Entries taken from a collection

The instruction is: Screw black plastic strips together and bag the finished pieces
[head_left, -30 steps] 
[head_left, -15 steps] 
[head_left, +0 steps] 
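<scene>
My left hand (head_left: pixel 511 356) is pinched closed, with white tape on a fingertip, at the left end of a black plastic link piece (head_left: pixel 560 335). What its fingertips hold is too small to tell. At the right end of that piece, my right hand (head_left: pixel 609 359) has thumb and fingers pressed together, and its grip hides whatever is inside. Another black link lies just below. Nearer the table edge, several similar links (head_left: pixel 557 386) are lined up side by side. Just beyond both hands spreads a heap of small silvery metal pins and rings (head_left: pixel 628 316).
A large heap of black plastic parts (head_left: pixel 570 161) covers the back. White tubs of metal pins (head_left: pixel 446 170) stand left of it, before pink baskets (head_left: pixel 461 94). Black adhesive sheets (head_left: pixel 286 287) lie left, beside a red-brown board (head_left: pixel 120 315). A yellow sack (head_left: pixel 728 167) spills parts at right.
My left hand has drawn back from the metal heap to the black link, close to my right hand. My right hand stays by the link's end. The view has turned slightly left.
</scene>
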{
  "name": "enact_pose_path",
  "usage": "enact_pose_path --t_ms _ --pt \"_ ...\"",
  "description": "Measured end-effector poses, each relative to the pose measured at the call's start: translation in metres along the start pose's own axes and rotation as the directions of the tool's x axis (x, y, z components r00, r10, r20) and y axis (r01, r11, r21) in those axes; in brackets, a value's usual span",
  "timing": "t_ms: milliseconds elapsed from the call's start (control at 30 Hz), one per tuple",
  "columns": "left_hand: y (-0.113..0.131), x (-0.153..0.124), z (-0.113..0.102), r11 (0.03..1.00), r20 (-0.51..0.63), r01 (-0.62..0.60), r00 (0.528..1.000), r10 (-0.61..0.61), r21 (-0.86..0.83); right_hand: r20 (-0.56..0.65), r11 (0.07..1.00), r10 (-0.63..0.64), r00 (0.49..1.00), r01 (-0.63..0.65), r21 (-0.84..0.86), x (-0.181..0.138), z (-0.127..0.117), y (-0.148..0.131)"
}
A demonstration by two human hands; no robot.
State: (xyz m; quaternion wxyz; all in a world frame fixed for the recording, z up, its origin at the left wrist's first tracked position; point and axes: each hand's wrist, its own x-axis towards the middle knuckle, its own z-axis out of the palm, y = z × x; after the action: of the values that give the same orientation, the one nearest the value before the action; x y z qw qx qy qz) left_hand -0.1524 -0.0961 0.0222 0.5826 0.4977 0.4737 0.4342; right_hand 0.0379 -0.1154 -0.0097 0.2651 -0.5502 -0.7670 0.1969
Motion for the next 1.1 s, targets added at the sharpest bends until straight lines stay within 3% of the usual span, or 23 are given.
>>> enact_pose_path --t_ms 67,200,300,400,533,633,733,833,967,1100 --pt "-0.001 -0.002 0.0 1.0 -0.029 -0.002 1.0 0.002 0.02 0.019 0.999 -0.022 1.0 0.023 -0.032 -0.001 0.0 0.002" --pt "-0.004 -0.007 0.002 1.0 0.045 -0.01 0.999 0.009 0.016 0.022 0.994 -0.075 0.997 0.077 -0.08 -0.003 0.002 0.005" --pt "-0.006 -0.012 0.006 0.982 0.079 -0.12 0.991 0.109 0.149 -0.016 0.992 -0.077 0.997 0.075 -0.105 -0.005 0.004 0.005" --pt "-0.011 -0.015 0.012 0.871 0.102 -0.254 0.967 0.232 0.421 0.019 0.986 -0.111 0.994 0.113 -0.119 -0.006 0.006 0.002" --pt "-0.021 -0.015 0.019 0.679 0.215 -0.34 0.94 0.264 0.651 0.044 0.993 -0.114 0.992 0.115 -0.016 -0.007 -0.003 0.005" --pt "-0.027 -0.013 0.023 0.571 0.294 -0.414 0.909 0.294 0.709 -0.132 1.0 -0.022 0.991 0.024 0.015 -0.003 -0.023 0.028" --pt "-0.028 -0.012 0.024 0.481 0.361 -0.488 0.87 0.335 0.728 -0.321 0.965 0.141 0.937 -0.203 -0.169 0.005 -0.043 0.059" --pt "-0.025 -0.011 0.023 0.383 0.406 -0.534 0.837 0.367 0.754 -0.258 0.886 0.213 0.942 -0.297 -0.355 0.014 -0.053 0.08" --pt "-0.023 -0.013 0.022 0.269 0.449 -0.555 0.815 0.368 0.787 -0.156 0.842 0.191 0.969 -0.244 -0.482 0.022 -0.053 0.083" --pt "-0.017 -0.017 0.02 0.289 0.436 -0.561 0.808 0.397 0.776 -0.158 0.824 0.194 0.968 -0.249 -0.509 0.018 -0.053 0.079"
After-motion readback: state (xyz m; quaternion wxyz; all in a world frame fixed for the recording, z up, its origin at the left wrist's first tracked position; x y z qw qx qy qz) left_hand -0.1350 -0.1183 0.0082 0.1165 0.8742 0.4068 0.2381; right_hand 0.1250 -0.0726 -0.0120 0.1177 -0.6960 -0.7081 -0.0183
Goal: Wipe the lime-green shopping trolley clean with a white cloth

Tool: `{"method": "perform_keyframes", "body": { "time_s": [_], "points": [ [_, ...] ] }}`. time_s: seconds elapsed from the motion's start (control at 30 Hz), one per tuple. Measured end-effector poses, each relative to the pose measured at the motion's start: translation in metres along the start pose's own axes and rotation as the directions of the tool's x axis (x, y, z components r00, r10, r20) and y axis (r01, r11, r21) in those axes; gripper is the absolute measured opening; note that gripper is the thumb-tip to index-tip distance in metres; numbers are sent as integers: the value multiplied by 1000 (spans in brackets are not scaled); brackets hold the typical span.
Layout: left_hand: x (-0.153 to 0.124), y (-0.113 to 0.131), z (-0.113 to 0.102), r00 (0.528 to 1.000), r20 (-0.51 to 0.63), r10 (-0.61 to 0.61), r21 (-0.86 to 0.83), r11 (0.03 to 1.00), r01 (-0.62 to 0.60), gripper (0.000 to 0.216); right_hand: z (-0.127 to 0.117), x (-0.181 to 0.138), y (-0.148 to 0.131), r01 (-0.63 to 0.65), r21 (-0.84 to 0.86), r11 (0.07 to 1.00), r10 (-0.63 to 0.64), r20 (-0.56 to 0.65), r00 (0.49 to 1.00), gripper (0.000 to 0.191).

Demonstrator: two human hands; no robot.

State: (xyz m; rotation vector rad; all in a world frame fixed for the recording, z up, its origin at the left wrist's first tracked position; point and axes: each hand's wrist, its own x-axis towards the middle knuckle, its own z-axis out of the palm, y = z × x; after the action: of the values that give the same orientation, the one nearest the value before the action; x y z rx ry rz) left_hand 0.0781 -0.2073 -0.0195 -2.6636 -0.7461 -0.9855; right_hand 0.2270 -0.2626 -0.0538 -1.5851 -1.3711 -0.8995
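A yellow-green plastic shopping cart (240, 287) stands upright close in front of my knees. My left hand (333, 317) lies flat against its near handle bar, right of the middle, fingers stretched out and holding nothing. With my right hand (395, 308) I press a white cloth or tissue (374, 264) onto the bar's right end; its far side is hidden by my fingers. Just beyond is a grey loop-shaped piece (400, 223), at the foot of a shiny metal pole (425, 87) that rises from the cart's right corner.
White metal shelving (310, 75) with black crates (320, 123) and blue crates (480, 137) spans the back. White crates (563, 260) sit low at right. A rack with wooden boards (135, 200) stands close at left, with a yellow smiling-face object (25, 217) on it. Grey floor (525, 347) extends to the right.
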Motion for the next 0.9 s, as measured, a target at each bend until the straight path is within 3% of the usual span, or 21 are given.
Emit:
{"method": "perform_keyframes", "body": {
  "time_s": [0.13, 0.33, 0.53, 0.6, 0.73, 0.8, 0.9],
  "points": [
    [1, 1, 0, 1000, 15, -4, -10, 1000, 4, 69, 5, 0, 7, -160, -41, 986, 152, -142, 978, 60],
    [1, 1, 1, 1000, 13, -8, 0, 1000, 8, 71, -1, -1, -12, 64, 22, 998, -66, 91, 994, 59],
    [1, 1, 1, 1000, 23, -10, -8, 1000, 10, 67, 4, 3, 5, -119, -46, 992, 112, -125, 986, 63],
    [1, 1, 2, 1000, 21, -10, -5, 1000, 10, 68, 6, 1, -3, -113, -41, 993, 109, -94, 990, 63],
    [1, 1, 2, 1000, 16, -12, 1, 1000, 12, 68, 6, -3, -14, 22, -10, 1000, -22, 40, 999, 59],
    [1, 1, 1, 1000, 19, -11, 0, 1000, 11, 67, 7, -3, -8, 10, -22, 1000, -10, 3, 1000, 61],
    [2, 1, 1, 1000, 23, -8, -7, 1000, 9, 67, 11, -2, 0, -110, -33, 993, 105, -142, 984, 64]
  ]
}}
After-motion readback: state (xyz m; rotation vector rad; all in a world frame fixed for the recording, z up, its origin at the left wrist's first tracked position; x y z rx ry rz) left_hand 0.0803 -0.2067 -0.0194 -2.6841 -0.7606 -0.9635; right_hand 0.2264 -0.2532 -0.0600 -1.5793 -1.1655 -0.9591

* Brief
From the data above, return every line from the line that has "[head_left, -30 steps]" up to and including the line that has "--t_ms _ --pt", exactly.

* Answer
[head_left, -30 steps] 
[head_left, -15 steps] 
[head_left, +0 steps] 
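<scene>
My left hand (head_left: pixel 511 356) is pinched closed, with white tape on a fingertip, at the left end of a black plastic link piece (head_left: pixel 560 335). What its fingertips hold is too small to tell. At the right end of that piece, my right hand (head_left: pixel 609 359) has thumb and fingers pressed together, and its grip hides whatever is inside. Another black link lies just below. Nearer the table edge, several similar links (head_left: pixel 557 386) are lined up side by side. Just beyond both hands spreads a heap of small silvery metal pins and rings (head_left: pixel 628 316).
A large heap of black plastic parts (head_left: pixel 570 161) covers the back. White tubs of metal pins (head_left: pixel 446 170) stand left of it, before pink baskets (head_left: pixel 461 94). Black adhesive sheets (head_left: pixel 286 287) lie left, beside a red-brown board (head_left: pixel 120 315). A yellow sack (head_left: pixel 728 167) spills parts at right.
My left hand has drawn back from the metal heap to the black link, close to my right hand. My right hand stays by the link's end. The view has turned slightly left.
</scene>
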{
  "name": "enact_pose_path",
  "usage": "enact_pose_path --t_ms _ --pt \"_ ...\"",

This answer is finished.